**Problem requirements:** Include the line containing "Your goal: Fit" and all lines before it, repeated exactly from the listing below, without pictures.

%%

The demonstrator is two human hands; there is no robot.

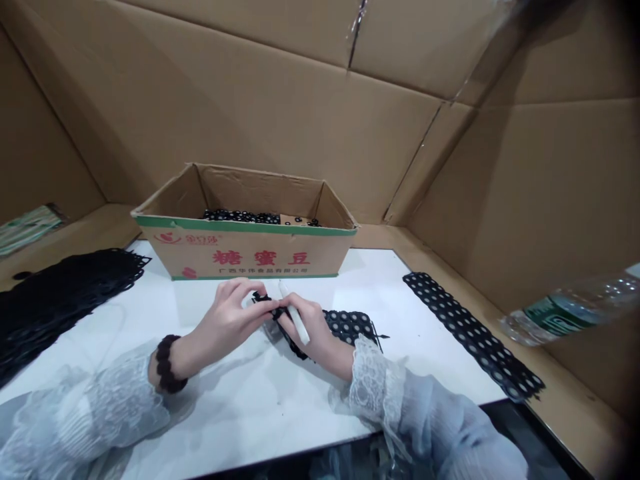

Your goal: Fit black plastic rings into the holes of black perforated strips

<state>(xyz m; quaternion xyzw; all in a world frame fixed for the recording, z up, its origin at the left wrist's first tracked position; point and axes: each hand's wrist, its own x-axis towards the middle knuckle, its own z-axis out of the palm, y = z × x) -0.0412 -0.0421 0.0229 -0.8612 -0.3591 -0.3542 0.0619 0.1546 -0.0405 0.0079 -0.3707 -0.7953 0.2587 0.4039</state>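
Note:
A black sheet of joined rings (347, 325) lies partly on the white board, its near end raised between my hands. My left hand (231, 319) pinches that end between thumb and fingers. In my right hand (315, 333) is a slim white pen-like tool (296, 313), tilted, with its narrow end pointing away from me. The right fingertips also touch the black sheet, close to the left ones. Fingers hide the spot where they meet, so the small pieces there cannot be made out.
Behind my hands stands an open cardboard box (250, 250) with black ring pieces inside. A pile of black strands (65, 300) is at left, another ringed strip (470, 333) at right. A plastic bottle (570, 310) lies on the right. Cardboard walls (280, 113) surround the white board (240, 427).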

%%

**Answer box:**
The demonstrator is two human hands; there is no robot.


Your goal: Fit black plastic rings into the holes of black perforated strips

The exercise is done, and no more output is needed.